По мнению Фуассе, «совсем не здесь надо искать его религиозные убеждения». Он утверждает: в дальнейшей переписке «шуточки» де Бросса уже почти не имеют места. «Мы убеждены, — формулирует католический биограф, — что де Бросс был далек от какого-либо систематического, законченного неверия, и, если исключить дурную мысль, скрытую в глубине его «фетишей», господин де Бросс всегда с почтением относился к религии во всем своем общественном поведении и в своих сочинениях».

Об отношении де Бросса к религии М. Бушар пишет следующее: «Президент де Бросс избегает открыто противоречить Библии... Но оговорки («резервы») предназначены только для его личного спокойствия. Каковы бы ни были его убеждения, его жизнь была жизнью эпикурейца, а размышления, которым предавался он в глубине своей

==202

души (dans 1'intimite), как будто не позволяют его считать ревностным христианином... Большой любитель Рабле, дс Бросс никак не может понять, почему целомудрие должно быть так угодно Богу, почему добиться неба можно, только мучая плоть...»

Современный французский исследователь Ив Флоренн, издавая «Хрестоматию по де Броссу» («Наиболее прекрасные страницы у президента де Бросса»), (Париж, 1964), свою вступительную статью озаглавил: «Образцовый либертен» («Le libertin exemplaire»). «Либертенами» слыли люди, которые уже не удовлетворялись скептицизмом XVI и XVII вв. (вроде Монтэня или П. Бэйля), но еще не доходили вплотную до воинствующего атеизма Дидро, Гельвеция и Гольбаха.

В своей замечательной «Истории свободомыслия» (1915, 1936 гг.) Дж. Робертсон, помещая большой список изданий за 1700—1798 гг., посвященных борьбе против религии, не включил сюда трактат де Бросса. Трудно сказать, почему он так поступил. Однако о значении де Бросса в этой работе он упоминает несколько раз и достаточно веско: «.. .Вольтер и Руссо дали набросок только априорного синтеза в разрешении проблем происхождения религии и происхождения общества. Но в рядах рационалистов были и более строгие мыслители, нежели они. Очерк Фонтенелля «О происхождении мифов», не вполне свободный от ошибок, намечал правильные основы понимания мифологии и истории церкви. Де Бросс в своем трактате «О культе богов-фетишей» (1760) оказывает подобную же услугу в области антропологии (т. е. этнографии)». Эти строки буквально повторены и в издании 1936 г., т. 2, стр. 843—844.

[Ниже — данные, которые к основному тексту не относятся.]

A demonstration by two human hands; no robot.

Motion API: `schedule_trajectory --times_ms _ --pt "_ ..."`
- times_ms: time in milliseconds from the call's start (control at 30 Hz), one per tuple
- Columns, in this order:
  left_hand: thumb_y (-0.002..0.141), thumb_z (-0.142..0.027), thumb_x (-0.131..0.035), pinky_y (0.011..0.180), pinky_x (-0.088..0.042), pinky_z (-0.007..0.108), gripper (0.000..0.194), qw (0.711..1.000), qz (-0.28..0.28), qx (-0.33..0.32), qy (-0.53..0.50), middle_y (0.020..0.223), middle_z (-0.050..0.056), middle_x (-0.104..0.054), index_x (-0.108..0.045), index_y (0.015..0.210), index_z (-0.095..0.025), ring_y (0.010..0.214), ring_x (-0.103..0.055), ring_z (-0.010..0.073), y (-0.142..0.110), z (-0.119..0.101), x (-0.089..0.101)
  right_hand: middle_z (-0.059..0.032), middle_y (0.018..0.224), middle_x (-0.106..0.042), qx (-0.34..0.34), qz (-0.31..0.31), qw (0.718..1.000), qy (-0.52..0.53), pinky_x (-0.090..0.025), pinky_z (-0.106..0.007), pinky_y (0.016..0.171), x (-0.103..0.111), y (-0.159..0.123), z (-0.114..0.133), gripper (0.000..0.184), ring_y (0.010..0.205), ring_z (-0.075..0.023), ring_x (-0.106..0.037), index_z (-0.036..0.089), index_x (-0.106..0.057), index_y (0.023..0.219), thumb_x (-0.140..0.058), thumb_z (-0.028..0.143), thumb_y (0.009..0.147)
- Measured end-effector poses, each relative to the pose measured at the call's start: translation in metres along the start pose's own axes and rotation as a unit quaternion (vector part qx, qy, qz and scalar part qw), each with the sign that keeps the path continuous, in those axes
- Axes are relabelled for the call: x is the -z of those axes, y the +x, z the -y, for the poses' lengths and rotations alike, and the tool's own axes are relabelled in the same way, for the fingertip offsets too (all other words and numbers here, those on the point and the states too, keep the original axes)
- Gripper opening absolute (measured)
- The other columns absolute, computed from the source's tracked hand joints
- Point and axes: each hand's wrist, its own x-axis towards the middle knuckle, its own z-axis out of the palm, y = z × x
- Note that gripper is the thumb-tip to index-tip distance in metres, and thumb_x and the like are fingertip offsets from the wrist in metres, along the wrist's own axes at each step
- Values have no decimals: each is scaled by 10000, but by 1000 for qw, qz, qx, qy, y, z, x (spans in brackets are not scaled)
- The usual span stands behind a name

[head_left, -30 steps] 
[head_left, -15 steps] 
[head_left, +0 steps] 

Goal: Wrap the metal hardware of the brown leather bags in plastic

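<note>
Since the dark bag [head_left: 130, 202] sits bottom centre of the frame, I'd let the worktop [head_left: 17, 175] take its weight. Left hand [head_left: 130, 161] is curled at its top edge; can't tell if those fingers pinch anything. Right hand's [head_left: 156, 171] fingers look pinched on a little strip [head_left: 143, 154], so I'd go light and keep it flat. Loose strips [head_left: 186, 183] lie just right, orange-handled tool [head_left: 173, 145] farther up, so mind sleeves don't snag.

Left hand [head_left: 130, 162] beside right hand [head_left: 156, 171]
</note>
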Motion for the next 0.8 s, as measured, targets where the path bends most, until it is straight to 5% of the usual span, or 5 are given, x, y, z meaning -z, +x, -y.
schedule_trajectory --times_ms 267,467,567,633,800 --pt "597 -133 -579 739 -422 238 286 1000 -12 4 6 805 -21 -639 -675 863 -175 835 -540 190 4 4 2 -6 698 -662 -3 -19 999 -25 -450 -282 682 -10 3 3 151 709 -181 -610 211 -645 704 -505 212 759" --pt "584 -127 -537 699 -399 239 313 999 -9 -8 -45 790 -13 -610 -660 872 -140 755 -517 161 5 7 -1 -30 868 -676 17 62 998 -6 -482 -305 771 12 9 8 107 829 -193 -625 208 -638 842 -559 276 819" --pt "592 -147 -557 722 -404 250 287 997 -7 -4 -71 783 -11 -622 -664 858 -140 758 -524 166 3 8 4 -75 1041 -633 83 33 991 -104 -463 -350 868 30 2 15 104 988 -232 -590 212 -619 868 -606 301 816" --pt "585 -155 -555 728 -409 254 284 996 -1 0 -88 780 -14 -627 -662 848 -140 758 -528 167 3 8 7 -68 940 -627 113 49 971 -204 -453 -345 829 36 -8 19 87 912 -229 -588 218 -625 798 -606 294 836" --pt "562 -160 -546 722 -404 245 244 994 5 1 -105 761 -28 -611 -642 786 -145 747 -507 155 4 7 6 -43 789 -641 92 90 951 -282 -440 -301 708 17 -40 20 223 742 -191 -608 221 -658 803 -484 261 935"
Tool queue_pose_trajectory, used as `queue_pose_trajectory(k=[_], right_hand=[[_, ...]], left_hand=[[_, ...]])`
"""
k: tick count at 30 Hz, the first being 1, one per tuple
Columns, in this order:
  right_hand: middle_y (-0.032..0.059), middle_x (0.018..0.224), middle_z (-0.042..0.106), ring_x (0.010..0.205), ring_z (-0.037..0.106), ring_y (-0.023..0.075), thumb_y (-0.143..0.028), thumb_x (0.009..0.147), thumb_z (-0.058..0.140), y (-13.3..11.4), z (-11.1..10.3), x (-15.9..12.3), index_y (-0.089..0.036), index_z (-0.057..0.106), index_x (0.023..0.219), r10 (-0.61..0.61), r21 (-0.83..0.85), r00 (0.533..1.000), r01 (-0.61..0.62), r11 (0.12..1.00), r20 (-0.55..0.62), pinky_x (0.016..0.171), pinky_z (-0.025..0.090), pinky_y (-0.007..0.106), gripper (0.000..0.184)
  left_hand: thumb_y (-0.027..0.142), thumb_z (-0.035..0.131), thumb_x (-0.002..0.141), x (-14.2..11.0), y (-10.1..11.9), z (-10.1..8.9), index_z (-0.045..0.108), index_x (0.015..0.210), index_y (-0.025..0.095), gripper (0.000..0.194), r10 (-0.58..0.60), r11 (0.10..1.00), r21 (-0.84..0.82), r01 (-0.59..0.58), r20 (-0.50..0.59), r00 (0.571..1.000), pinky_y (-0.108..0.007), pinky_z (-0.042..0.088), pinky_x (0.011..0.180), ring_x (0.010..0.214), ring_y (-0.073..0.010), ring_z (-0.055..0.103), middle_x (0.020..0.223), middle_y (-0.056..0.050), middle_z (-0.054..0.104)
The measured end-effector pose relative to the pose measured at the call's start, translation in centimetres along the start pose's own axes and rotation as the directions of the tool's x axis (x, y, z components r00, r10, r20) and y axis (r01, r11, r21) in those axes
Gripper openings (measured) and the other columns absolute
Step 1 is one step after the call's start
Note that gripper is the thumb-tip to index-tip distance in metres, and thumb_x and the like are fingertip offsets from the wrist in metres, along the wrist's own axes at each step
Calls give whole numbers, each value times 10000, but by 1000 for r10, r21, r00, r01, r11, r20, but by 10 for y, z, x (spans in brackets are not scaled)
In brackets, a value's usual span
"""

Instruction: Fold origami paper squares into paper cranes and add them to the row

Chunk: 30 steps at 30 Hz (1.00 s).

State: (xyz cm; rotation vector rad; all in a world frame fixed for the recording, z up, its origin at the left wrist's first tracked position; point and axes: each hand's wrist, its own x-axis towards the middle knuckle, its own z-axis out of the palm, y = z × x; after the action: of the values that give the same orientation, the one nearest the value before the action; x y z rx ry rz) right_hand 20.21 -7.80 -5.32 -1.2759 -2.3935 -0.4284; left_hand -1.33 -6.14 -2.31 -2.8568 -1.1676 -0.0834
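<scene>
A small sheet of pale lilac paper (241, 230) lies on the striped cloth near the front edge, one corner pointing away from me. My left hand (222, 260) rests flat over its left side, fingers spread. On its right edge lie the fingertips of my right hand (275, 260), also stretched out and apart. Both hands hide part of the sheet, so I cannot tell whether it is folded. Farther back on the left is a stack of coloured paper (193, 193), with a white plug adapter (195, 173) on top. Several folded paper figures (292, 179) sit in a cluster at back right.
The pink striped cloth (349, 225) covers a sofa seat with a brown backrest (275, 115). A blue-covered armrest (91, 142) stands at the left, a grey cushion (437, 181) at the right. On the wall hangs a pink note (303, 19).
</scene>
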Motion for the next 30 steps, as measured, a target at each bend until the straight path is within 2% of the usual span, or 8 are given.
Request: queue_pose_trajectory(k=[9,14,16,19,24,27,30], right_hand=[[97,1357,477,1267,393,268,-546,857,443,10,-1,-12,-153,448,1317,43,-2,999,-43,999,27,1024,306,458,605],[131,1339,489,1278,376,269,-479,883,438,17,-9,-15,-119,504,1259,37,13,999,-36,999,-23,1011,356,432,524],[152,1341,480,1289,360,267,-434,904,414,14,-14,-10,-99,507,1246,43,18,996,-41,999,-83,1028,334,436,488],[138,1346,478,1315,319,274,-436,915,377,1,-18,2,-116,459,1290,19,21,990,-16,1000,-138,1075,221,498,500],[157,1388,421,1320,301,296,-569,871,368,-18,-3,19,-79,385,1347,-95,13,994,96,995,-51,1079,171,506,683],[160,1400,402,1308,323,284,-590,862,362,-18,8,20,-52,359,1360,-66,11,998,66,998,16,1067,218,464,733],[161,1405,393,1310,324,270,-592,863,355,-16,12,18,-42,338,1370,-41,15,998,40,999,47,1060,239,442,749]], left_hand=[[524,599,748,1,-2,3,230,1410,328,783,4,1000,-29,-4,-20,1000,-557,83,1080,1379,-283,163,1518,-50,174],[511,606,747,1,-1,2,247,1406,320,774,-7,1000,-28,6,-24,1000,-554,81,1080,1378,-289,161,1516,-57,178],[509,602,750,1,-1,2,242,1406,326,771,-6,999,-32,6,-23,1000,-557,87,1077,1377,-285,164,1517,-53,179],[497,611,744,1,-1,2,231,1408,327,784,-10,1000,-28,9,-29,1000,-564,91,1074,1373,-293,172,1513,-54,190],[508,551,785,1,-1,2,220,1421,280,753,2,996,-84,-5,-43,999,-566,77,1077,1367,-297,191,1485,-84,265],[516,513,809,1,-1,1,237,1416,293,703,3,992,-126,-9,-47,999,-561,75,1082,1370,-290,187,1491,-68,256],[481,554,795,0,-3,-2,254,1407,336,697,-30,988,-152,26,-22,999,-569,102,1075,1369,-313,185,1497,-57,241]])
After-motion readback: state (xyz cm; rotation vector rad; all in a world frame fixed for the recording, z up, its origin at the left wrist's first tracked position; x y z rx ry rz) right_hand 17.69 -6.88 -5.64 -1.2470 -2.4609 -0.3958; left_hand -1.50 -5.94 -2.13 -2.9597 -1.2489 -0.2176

По сути дела де Бросс — свободомыслящий, стихийный материалист — не причислял себя к атеистам. Для него, представителя высшей администрации (хотя бы и провинциальной), это было чрезвычайно опасно. Подобно Давиду Юму он не хотел мученичества и по своему характеру не мог примкнуть к какой-либо партии. Страстный и сознательный поклонник Эпикура, де Бросс жаждал свободы мысли, свободы исследования для себя и для своих близких друзей. Вот почему, несмотря на всю свою смелость, не отказываясь от конспирации (ведь свою книжку о фетишах он напечатал и распространял подпольно!), де Бросс стремился сохранять внешне лояльность королю и папе и вообще избегал «дразнить гусей». В своих изданиях де Бросс лишь обманывал бдительность цензоров словесными реверансами в адрес церкви и ее учений.

Де Бросс постепенно отходил от дуализма Декарта и приближался, под влиянием, возможно, Дидро, Гельвеция, Ламетри и других материалистов, к монистическому материализму. Но монизм Спинозы его отпугивал необходимостью атеистических выводов. Де Бросс принимал у Д. Юма его попытку научно определить истоки религии, его отрицание откровения, его теорию первичности политеизма, но вносил и свой вклад — концепцию фетишизма. Его мировоззрение было типичным для французского свободомыслия середины XVIII в., идеологически готовившего Французскую буржуазную революцию в конце столетия.